El cuento que voy a intentar contar, una vez que me haya preparado convenientemente, me haya sentado en un sillón Voltaire como el de ese cuentista del Brice Echenique que nos ahúma con sus cuentos peruano-parisinos insufribles; una vez que haya encendido mi pipa de espuma de mar para dar ambiente de cuento, como el que daba ese chisgarabís de Faulkner cuando se ponía a escribir inanidades como “El oso”, -¿a quién le puede interesar un cuento de una cacería con simulacros de iniciación a la vida y otras zarandajas?- y ya tenga también ahumado mi habitáculo de cabina telefónica, ese cuento va a empezar diciendo, siguiendo el canon clásico de los apólogos ancestrales pre-Gutenberg: “Érase una vez…”

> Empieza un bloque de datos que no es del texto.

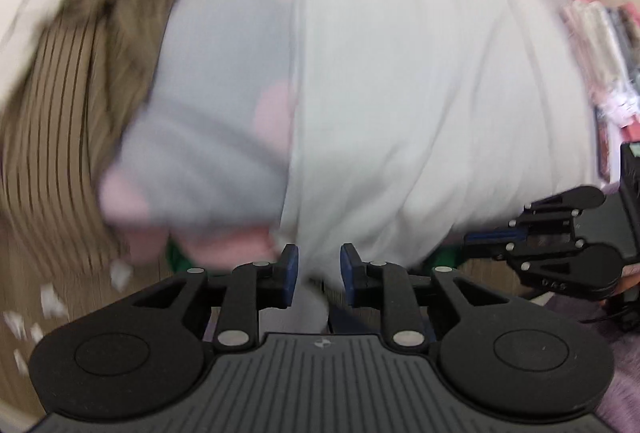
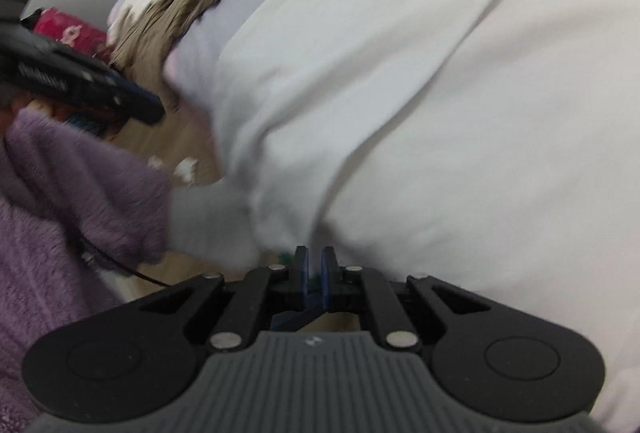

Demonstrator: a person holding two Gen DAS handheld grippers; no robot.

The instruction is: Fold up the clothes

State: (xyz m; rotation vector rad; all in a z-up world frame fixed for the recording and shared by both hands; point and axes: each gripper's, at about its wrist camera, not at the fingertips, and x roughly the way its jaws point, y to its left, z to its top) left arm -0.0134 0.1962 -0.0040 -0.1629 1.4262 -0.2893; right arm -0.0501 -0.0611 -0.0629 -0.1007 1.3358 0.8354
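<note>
A large white garment (image 1: 420,93) lies spread over the surface and fills most of both views (image 2: 400,93). A grey piece with pink spots (image 1: 224,73) lies along its left side. My left gripper (image 1: 318,269) stands open at the garment's near edge, and a loose fold of white cloth hangs between the pads without being pinched. My right gripper (image 2: 315,265) sits at the near hem a little further right, its jaws parted by a narrow slit with no cloth in it. The right gripper (image 1: 480,237) shows at the right in the left wrist view.
A brown striped garment (image 1: 60,113) is bunched at the left. Small white scraps (image 1: 120,273) lie on the wooden surface (image 1: 80,297). Something green (image 1: 180,261) peeks from under the cloth. A purple fleece sleeve (image 2: 60,193) and a red item (image 2: 68,27) are at the left.
</note>
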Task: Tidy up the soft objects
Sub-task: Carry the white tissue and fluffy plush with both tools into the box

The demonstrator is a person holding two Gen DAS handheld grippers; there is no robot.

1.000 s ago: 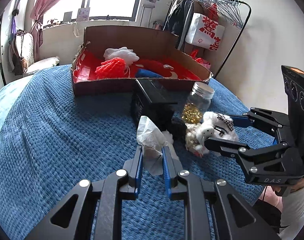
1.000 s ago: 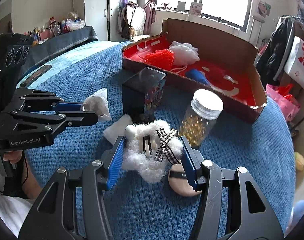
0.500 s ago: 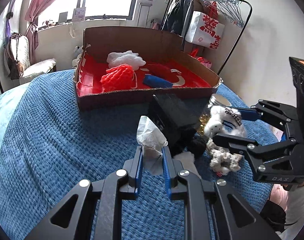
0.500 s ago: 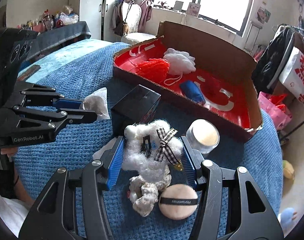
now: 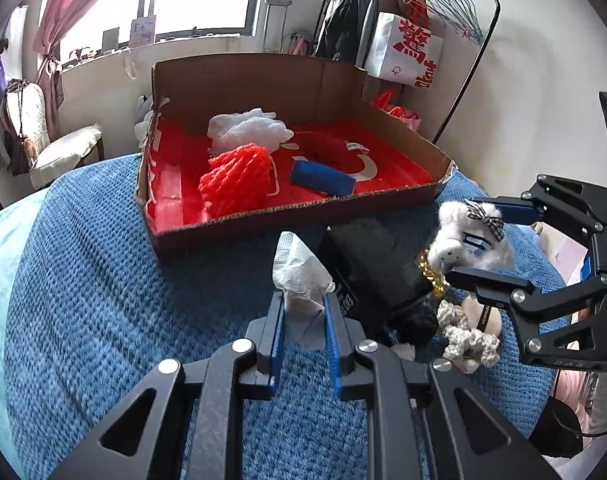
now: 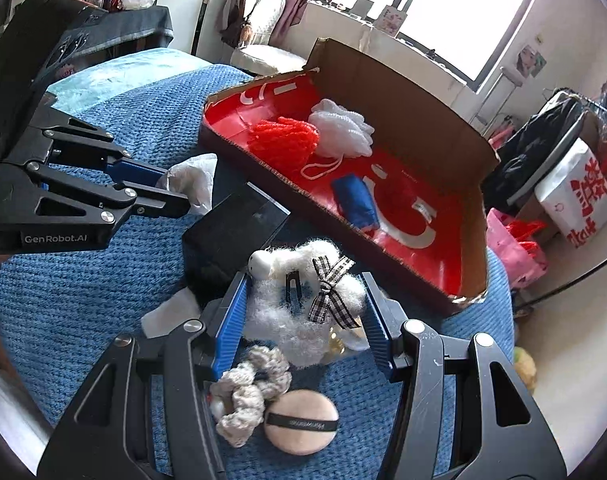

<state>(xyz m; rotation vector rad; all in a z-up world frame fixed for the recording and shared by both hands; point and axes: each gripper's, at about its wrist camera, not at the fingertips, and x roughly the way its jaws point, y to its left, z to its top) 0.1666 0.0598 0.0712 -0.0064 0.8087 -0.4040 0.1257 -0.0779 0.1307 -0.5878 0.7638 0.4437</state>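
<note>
The left hand-held gripper [image 5: 300, 316] is pinching a crumpled white tissue [image 5: 299, 276] above the blue blanket [image 5: 83, 300]; the right hand-held gripper [image 6: 303, 316] is clamping a fluffy white plush [image 6: 299, 320] with a checked bow; both are hanging near the cardboard box [image 5: 263, 84], where a red mesh puff [image 5: 235, 180], a white puff [image 5: 247, 128] and a blue roll [image 5: 321, 178] are lying; a knitted scrunchie [image 6: 247, 392] and powder puff [image 6: 301, 422] are sitting on the blanket beside a black box [image 6: 231, 236].

white tissue [image 5: 301, 276]: crumpled, upright, clamped in left tool [image 5: 301, 332] | fluffy white plush [image 6: 303, 312]: checked bow, gripped in right tool [image 6: 303, 320], off the bed | cardboard box [image 5: 239, 80]: red pouf [image 5: 235, 180], white pouf [image 5: 247, 128], blue roll [image 5: 321, 178] inside | beige scrunchie [image 6: 249, 392], puff [image 6: 301, 422]: on blue bedspread [image 5: 83, 300]
</note>
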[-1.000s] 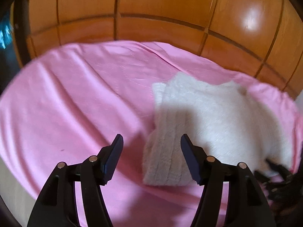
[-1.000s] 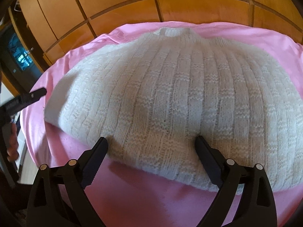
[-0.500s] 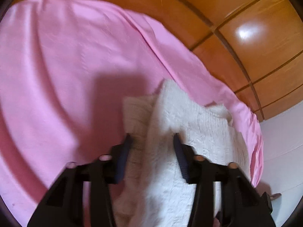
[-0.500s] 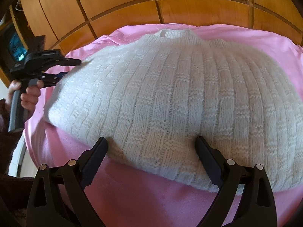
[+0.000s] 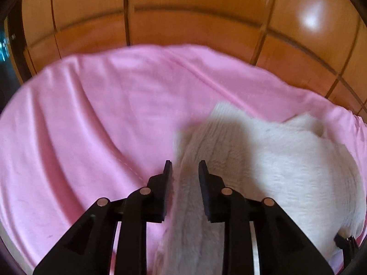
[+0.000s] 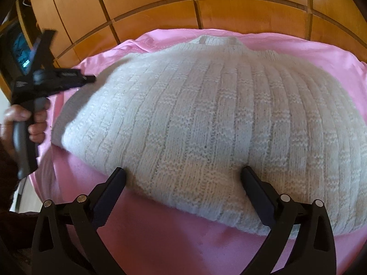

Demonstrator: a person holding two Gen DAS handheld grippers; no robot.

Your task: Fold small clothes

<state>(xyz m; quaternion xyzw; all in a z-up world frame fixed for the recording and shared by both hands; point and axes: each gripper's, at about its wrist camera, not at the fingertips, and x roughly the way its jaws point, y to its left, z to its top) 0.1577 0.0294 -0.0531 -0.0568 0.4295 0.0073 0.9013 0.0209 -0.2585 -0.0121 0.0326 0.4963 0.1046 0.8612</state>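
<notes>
Blurring sleeve in left tool

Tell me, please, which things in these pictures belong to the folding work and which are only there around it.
Belong to the job:
- white knitted sweater
- left gripper, closed on the sweater's sleeve
- right gripper, open at the sweater's near edge

Only there:
- pink sheet under the sweater
- wooden panels behind
- screen at the far left
</notes>
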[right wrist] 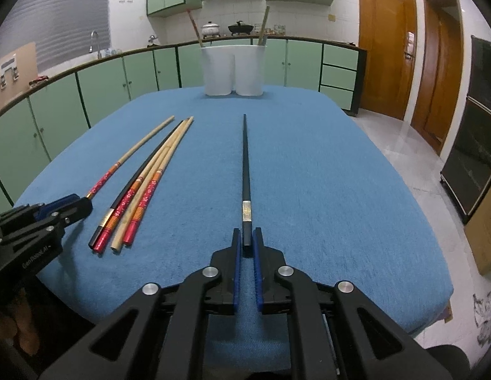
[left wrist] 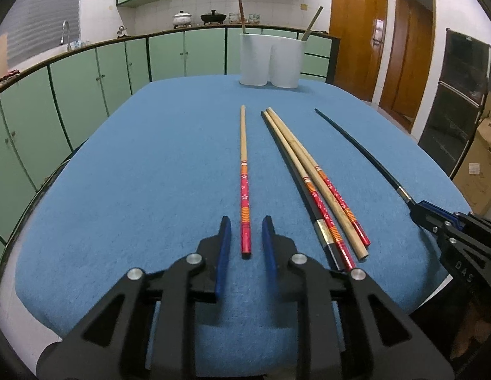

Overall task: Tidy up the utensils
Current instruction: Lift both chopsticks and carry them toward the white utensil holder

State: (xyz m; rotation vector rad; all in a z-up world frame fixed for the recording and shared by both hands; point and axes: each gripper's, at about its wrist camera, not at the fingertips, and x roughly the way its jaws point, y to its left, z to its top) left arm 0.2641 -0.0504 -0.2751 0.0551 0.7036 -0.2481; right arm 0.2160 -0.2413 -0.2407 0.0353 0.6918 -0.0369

Si, va a comenzar de esta espectacular manera pero antes debo efectuar una tarea que creo necesaria para la cabal comprensión del cuento en cuestión: debo señalar los personajes que forman parte de este cuento, ya que creo que, sin una anotación de este tipo, mis atentos oyentes podían confundirse al seguir el argumento: Los personajes son cuatro, digamos dos de carácter claramente humano, otro de tipo impersonal, abstracto y a la vez palpable en forma de vicio, y un cuarto que representa a una gran metáfora de la comunidad, de la localización geográfica en la que se desarrolla el cuento. Vendría, pues, a ser así el elenco dramático:
Personaje 1: El pelanas
Personaje 2: la jueza del tribunal constitucional de España que se enamoró del pelanas, que había robado una gallina.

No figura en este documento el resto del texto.